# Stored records

----------------------------------------

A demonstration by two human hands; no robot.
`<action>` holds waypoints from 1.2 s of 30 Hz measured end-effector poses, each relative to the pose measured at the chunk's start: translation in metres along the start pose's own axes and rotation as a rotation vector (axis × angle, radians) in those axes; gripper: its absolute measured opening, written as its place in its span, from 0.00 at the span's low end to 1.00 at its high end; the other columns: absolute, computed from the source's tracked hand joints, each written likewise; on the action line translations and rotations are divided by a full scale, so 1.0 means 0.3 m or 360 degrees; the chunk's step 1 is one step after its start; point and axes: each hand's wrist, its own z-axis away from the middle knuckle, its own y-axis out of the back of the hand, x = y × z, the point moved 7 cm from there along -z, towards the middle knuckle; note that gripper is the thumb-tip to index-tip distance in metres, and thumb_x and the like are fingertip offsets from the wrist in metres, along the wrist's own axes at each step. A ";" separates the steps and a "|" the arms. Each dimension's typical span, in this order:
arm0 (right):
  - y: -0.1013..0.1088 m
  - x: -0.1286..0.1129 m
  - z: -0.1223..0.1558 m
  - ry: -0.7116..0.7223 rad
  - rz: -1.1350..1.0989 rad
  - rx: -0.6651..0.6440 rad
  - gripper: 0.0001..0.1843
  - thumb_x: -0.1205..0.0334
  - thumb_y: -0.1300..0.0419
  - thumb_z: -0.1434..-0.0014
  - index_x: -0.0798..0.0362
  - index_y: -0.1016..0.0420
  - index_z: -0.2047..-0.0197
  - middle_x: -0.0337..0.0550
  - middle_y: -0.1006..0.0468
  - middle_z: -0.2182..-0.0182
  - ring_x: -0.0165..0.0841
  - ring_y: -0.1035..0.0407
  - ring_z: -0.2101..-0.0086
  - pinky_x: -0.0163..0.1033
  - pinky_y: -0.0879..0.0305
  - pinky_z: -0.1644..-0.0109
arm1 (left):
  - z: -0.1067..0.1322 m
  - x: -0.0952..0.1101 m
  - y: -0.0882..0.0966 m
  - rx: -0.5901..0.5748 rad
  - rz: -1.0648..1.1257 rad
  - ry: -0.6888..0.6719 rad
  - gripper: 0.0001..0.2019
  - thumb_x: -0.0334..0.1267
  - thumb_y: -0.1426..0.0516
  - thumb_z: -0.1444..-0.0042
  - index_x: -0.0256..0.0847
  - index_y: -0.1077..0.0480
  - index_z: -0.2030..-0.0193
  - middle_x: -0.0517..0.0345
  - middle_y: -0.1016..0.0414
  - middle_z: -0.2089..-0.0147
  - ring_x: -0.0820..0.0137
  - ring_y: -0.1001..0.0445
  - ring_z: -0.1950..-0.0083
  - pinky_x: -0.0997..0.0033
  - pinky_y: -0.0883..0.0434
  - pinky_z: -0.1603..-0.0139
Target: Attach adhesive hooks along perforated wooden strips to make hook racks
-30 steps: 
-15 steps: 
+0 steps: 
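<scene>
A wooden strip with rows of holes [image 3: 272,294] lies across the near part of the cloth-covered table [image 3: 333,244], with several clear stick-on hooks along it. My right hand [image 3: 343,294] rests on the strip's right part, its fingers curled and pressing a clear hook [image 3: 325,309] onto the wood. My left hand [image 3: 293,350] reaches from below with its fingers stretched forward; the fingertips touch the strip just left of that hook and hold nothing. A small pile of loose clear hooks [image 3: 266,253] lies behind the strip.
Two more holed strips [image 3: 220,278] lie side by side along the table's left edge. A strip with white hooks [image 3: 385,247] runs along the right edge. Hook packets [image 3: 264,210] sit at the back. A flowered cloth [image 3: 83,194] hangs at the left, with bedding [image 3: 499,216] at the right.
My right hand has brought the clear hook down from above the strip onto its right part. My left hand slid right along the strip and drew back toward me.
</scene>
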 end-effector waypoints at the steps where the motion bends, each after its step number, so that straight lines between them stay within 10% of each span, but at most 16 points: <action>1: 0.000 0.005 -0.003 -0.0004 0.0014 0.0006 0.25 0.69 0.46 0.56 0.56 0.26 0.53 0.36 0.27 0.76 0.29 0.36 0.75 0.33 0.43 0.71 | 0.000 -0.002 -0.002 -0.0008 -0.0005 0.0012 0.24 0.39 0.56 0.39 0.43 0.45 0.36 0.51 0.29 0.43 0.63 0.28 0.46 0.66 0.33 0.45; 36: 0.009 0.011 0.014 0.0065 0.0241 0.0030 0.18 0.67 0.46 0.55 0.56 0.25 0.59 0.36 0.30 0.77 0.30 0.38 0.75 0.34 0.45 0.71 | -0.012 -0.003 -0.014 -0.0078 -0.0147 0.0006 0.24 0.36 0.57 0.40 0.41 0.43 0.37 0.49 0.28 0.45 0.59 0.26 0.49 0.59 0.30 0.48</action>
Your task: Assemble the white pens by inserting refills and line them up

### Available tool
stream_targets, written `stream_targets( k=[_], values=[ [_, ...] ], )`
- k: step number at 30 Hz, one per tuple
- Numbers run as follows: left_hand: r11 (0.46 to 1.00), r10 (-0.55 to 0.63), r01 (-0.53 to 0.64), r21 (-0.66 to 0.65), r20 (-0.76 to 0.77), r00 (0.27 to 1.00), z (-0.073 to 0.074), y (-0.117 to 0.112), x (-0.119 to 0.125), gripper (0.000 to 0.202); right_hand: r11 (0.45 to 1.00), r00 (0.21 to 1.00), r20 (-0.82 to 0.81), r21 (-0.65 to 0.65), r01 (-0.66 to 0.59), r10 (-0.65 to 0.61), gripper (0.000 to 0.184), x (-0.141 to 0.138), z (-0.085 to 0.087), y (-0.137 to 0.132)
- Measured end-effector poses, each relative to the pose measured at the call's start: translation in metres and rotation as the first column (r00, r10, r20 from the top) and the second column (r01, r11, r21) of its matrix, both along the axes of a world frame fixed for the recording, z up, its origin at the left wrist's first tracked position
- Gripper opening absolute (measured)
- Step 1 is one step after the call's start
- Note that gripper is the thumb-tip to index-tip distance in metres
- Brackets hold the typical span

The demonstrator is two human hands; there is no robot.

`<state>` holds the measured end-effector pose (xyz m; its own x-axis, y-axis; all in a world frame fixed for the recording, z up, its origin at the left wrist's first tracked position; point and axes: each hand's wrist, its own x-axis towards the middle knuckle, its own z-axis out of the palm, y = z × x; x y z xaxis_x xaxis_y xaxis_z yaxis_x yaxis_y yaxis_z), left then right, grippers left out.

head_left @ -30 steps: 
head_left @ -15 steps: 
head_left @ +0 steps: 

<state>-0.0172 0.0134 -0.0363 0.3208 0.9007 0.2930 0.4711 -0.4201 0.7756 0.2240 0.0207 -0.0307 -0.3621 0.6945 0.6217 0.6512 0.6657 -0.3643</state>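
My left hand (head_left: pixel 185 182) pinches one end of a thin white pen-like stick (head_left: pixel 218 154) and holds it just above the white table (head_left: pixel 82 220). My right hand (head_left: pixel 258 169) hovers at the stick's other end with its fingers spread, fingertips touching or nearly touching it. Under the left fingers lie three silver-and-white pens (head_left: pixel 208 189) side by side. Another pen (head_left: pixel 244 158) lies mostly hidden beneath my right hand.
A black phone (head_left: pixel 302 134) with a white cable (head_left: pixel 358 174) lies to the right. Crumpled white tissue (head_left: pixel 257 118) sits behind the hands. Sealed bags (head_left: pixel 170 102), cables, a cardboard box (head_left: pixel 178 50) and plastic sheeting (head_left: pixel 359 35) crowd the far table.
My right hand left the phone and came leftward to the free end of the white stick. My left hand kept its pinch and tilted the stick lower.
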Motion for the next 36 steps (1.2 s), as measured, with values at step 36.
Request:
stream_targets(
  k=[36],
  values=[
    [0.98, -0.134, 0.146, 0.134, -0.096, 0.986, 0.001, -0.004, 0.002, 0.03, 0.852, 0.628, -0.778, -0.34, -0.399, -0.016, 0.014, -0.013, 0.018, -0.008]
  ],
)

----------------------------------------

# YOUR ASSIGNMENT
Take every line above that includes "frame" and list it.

# TASK SOLUTION
- Measured end-effector poses, each relative to the pose measured at the call's start: translation in metres and rotation as the first column (r00, r10, r20 from the top) and the second column (r01, r11, r21) of its matrix, both along the axes of a world frame fixed for the recording, z up, its origin at the left wrist's first tracked position
`<state>` holds the measured end-effector pose (xyz m; its own x-axis, y-axis; all in a world frame fixed for the recording, z up, its origin at the left wrist's first tracked position; point and axes: each hand's wrist, its own x-axis towards the middle knuckle, its own z-axis out of the palm, y = z × x; x y z xaxis_x xaxis_y xaxis_z yaxis_x yaxis_y yaxis_z), left then right, grippers left out.

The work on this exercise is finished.